To many people who have been there – and to some others who have not – Kingston Prison in Portsmouth is a better class of nick. That reputation does not rest on the appearance of the place, which is typical of when it was built in the late 1870s, with high grey stone walls and massive gates which close behind a vanload of arriving prisoners with an emphatic thump and clang, just to let them know where they are. What has made Kingston special is the regime there – how the prisoners are treated, how they get on with the prison officers, what is on offer to ease them through their sentence. A 1997 report by the then Chief Inspector of Prisons, David Ramsbotham, called it “the Kingston way” – a relaxed atmosphere based on treating the prisoners as individuals instead of an anonymous mass of losers, for example by using their first names immediately they got into Reception. At the same time there were assumptions about the prisoners’ behaviour; noone was expected to smash up their cell or assault a prison officer or throw boiling water over another prisoner in the dinner queue. For anyone who had done time in places like Wandsworth or Parkhurst it must have been bewildering, even disorientating.

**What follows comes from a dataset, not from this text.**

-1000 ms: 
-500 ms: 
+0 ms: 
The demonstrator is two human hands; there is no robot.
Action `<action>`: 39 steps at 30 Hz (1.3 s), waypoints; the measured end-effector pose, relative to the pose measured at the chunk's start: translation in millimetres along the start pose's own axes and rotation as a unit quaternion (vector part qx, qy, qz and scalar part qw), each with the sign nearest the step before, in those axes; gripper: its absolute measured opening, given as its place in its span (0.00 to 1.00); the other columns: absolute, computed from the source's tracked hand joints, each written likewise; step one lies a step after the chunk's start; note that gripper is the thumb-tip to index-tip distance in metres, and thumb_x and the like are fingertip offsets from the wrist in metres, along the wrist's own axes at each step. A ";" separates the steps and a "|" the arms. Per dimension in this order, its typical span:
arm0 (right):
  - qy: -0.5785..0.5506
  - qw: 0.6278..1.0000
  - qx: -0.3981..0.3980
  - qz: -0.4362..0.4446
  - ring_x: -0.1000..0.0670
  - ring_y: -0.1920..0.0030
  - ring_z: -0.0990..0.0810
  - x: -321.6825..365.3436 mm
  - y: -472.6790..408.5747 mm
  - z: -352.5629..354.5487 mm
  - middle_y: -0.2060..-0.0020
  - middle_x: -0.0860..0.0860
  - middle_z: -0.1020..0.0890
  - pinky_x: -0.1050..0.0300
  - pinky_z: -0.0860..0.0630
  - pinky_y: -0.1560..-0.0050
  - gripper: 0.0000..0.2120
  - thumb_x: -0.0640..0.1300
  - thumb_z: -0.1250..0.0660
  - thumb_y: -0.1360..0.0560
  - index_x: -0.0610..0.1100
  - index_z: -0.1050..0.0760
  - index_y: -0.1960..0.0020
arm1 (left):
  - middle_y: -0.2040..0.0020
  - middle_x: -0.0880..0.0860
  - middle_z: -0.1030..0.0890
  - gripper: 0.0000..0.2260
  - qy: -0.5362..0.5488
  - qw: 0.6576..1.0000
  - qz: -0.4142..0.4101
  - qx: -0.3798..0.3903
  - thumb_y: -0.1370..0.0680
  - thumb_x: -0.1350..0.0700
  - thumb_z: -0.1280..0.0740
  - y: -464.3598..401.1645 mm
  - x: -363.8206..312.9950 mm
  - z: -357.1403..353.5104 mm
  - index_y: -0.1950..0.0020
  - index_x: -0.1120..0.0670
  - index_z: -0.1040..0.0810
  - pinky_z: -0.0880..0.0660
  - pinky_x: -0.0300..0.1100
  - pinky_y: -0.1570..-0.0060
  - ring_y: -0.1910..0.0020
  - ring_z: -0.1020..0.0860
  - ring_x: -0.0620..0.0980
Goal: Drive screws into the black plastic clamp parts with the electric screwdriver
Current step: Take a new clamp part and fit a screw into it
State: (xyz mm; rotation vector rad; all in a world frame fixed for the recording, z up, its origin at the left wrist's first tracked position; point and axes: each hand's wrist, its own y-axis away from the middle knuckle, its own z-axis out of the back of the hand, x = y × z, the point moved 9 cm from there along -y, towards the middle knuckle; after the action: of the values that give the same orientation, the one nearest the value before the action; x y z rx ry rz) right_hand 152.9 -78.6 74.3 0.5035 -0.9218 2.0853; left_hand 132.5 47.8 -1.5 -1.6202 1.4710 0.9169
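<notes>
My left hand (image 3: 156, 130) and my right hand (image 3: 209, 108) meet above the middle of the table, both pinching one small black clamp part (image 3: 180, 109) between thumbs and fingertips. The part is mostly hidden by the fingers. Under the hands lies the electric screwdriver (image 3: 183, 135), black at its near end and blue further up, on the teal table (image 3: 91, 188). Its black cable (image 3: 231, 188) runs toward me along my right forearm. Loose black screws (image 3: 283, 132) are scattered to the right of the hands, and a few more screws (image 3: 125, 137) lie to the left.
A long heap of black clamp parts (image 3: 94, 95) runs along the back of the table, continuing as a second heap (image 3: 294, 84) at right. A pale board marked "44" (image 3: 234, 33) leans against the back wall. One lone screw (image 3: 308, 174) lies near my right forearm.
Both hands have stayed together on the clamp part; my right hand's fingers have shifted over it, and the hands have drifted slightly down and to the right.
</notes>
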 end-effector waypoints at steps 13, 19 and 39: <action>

Kingston is different because, simply, it was told to be. It was built as a local prison but some time later it was caught up in the Home Office scheme of allocating particular roles to certain prisons. Before the war it took men serving Preventive Detention – long sentences imposed in response to their previous record and not on the offence they were in court for. (Preventive Detention was abolished, in a supposedly humane and progressive act, by the Wilson government who then replaced it with the Extended Sentence, which amounted to the same thing.) During the war – when plainly it was not a better class of nick – it was a naval detention centre and then a place where they held Borstal boys who had been recalled by the Home Office. From 1969 it came into its present role as a prison exclusively for men serving life sentences – the only one in Europe – which means that most of its inmates were murderers. Everyone sent to Kingston was sifted, to ensure their reputation for compliance with the system, for keeping their head down and their cell clean and tidy.

More Prisoners

A prison containing carefully selected lifers will be a prison with a lot of “domestic” murderers, often men who have killed their wife in jealousy at her having an affair. (Although one “domestic” killer went rather beyond that. Archibald Hall, who had been a butler, killed his half brother, a former lover, an ex.M.P. and a prostitute. He died, aged 78, in Kingston in October last year). It is also likely to be a prison with an unusually high proportion of older prisoners. When he inspected the prison in 1997 David Ramsbotham found 46 per cent of the prisoners were over 50 and sometimes infirm – one of them was an 87- year-old sufferer from Alzheimer’s, on a Zimmer frame. “I’m sorry,” he said of this man “But I think that is a nonsense”. He complained about a lack of strategy in the Home Office on how to manage older prisoners and perhaps in response to that Kingston now has a special wing for them, with Stannah stair lifts, specially equipped baths, alarm buttons in every room. There is no report on which TV programme that wing likes to watch in the late afternoon but it can be assumed there is a keen interest in Countdown.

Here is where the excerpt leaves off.